Click on the ellipses (...) below to see the answers.

In [None]:
# answer task 1
pgh_neighborhood_data.head(8)

In [None]:
# answer task 2
pgh_neighborhood_data.head(80)

If you picked a large enough number, you may have noticed Pandas defaulted back to the first and last 5 rows. There is a limit to how many rows Pandas will display in the output. See if you can find out what that limit is.

#### Task - Finding the Max Number of Rows to be Displayed

1. Try different numbers in the `head` function to see what largest number you can use as an argument for the head function before Pandas defaults to the first and last 5 rows.
2. BONUS: Do some googling to see if you can figure out how to change that limit. Set the number to 90 so every neighborhood in Pittsburgh can be displayed.
3. BONUS: Reset the number back to the default value

In [None]:
# your code here


#### Answer - Finding the Max Number of Rows to be Displayed

Click on the ellipses (...) below to see the answers.

In [None]:
# answer 1
pgh_neighborhood_data.head(60)

In [None]:
# bonus answer 2
pd.set_option('display.max_rows', 90)
pgh_neighborhood_data

In [None]:
# answer 3
# bonus answer
pd.set_option('display.max_rows', 60)
pgh_neighborhood_data

#### Task - Displaying the last rows of a dataframe

Pandas Dataframes have another function for displaying the last `n` rows of a dataframe. 

1. Guess what the name of that function and display the last 8 rows of the dataframe

In [None]:
# your code here


#### Answer - Displaying the last rows of a dataframe

Click on the ellipses (...) below to see the answers.

In [None]:
# answer
pgh_neighborhood_data.tail(8)

## How Many Rows and Columns

There are several ways to see how many rows and columns are available in a dataframe.

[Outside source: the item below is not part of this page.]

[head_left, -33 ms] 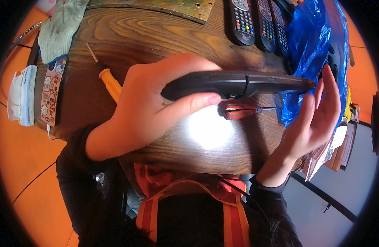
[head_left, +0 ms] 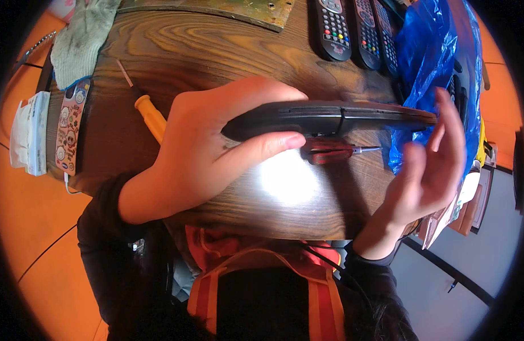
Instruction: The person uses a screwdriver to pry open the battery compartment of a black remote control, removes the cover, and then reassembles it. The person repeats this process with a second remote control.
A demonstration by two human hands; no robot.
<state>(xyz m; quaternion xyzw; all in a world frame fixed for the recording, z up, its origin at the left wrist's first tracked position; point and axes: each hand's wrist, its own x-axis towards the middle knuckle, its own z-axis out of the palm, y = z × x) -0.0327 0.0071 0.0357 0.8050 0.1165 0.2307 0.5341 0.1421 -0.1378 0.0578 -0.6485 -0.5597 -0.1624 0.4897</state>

If you let Jupyter display your dataframe it will automatically display the row x columns at the bottom of the output (see example below). 

In [None]:
# display the dataframe
pgh_neighborhood_data

However, if you need to *programmatically* access information about the size of the dataframe you have a couple options. You could use the built-in Python function `len()`, however this will only give you the number of rows. 

In [None]:
len(pgh_neighborhood_data)

The `shape` *property* of Pandas dataframes provides an easy way to programmatically access both the number of rows and columns of a dataframe.

#### Task - Checking the shape

1. Use the `shape` property to check and see how many rows and columns are in `pgh_neighborhood_data`.
    - Remember properties are not callable like functions, they are like variables with data.
2. What is the data type of the result?
3. Can you select just the number of rows using Python indexing?

In [None]:
# Your code here


#### Answer - Checking the shape

Click on the ellipses (...) below to see the answers.

In [None]:
# Answer 1
pgh_neighborhood_data.shape

In [None]:
# Answer 2
type(pgh_neighborhood_data.shape)

In [None]:
# Answer 3
pgh_neighborhood_data.shape[1]

## Inspecting Data Types


When you read data into a Dataframe, each column of data are assigned a specific datatype. Pandas will inspect the data to make an educated guess as to the data type of the values from the CSV file. You can use the `dtypes` property to inspect the type of data Pandas guessed.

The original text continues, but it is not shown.